-- Material provided follows --

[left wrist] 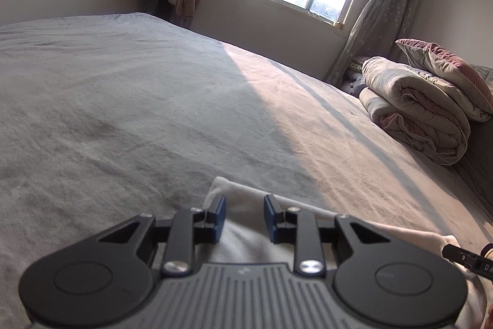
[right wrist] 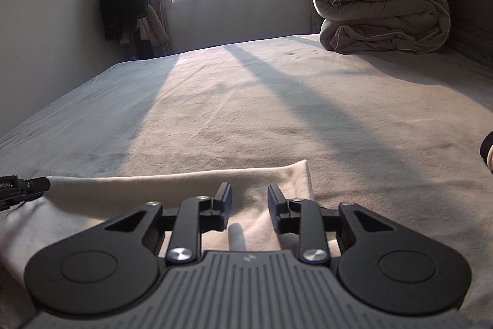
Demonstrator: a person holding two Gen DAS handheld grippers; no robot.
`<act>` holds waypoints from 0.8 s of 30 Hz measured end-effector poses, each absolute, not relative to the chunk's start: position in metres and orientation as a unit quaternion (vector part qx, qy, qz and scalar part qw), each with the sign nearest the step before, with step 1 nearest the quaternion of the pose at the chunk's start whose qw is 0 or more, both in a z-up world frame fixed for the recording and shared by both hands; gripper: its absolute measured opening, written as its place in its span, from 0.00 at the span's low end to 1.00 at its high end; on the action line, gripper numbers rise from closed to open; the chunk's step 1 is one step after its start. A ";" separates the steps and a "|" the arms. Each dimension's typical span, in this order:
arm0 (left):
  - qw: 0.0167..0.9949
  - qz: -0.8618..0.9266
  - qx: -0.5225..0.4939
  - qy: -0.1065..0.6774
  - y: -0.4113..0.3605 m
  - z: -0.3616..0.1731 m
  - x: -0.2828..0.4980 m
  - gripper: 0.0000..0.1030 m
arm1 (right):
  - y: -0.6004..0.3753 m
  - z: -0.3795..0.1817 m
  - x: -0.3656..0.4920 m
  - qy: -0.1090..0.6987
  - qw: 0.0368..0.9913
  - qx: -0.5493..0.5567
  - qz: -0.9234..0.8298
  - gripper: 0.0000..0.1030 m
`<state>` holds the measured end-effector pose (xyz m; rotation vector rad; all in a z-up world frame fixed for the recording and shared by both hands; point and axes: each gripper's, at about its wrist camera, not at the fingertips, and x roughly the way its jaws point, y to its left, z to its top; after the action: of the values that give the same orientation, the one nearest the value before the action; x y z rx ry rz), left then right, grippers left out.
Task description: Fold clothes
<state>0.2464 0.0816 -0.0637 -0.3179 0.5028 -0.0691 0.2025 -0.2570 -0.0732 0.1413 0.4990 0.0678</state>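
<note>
The cream garment [right wrist: 172, 199] lies flat along the near edge of the bed [right wrist: 246, 100]. Both the left gripper [left wrist: 245, 216] and right gripper [right wrist: 249, 205] hover over it, jaws apart, gripping nothing.

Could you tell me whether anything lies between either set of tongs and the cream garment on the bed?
Nothing visible does. The left tongs and right tongs both hang open directly over the cream garment, with only bare cloth beneath; the folded quilt sits far off.

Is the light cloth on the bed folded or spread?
Folded: the cloth shows a doubled far edge and lies as a narrow band.
</note>
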 end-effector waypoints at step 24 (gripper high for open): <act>0.949 -0.073 -0.175 0.252 0.077 -0.073 0.251 0.35 | -0.187 -0.061 0.208 0.258 0.960 0.016 0.107 0.31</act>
<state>0.2506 0.0775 -0.0727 -0.3567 0.5120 -0.1488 0.2079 -0.1874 -0.0607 0.0320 0.5226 0.2175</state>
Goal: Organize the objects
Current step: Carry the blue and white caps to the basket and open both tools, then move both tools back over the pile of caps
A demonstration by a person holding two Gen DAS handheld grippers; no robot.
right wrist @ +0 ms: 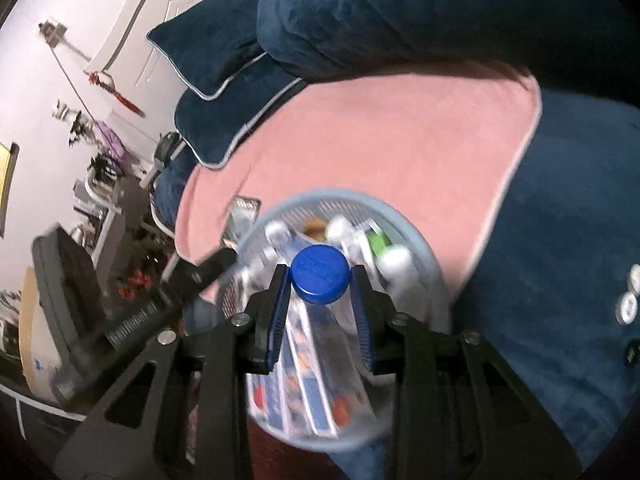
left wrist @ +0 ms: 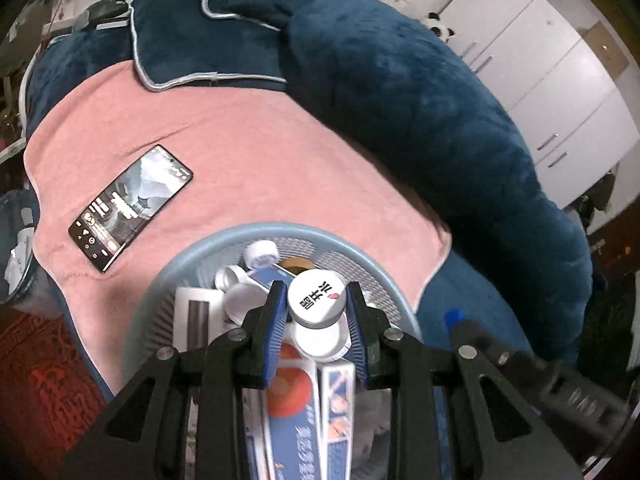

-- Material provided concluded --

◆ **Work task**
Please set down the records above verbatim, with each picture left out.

◆ **Final answer**
[left wrist] 
[right wrist] 
Demonstrator: a person holding two Gen DAS handheld grippers; no robot.
`<act>` holds waypoints from 0.8 s of 30 Hz measured end-effector poses, each absolute, not relative to the chunk's start: position in metres and orientation as a unit quaternion (vector part qx, qy, qz and scalar part qw), each with the sign nearest the step before, with step 1 nearest the quaternion of the pose at the chunk's start whose qw is 0 or more, both in a z-up world frame fixed for the recording and shared by both hands; gripper: its absolute measured opening, written as its place in its span, from 0.00 at the span's low end to 1.00 at its high end; on the action line, gripper numbers rise from closed to open; the chunk's step 1 is one step after its start. A ";" separates the steps and a "|" the arms. Each dimension's typical span, in this order:
arm0 (left):
  - qw: 0.0167..0.9949
  - qz: -0.8618..0.9266
  - qx: -0.5225..0.4939
  - qy: -0.1065..0.6774
  - y: -0.4113..0.3605 m
  - z: -0.3616..0.1731 m
  - x: -0.2828..0.4980 m
  - gripper: 0.0000..0.1030 m
arm1 (right):
  - y: -0.6004..0.3753 m
  - z: -0.3795..0.1817 m
  - x: -0.3656..0.4920 m
  - qy: -0.1090..0.6987
  - qw: 0.0368..0.9913
  - qx: -0.5493..0.5567
  - qz: -0.9234..0.8298
  - gripper: 0.0000..0.1030 m
`<state>` holds the measured end-effector pose (xyz m; rotation vector rad; all in a z-up world frame fixed for the recording and shared by both hands; point and axes: each gripper's, at about its wrist camera, not at the fingertips, and x roughly the way its jaws point, y to its left, z to its top; after the action: of the values that give the same orientation, the one nearest the value before the action; x y z rx ry rz), left then right, grippers left out.
Task description: Fold clothes
<state>0.2464 0.0816 -0.0637 -0.3179 0.5028 -0.0691 0.2025 -0.2570 -0.0732 0.1413 0.4990 0.0678</state>
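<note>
The cream garment [right wrist: 172, 199] lies flat along the near edge of the bed [right wrist: 246, 100]. Both the left gripper [left wrist: 245, 216] and right gripper [right wrist: 249, 205] hover over it, jaws apart, gripping nothing.

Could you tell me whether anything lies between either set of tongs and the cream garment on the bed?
Nothing visible does. The left tongs and right tongs both hang open directly over the cream garment, with only bare cloth beneath; the folded quilt sits far off.

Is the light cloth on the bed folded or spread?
Folded: the cloth shows a doubled far edge and lies as a narrow band.
</note>
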 end-effector waypoints at step 24 (gripper high for open): <act>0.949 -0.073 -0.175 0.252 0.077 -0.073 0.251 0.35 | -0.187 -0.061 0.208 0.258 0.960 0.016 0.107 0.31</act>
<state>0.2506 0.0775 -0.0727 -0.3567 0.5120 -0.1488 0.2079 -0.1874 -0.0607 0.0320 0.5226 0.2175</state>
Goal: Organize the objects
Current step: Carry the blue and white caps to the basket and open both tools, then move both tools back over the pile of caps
A demonstration by a person holding two Gen DAS handheld grippers; no robot.
right wrist @ +0 ms: 
left wrist @ +0 ms: 

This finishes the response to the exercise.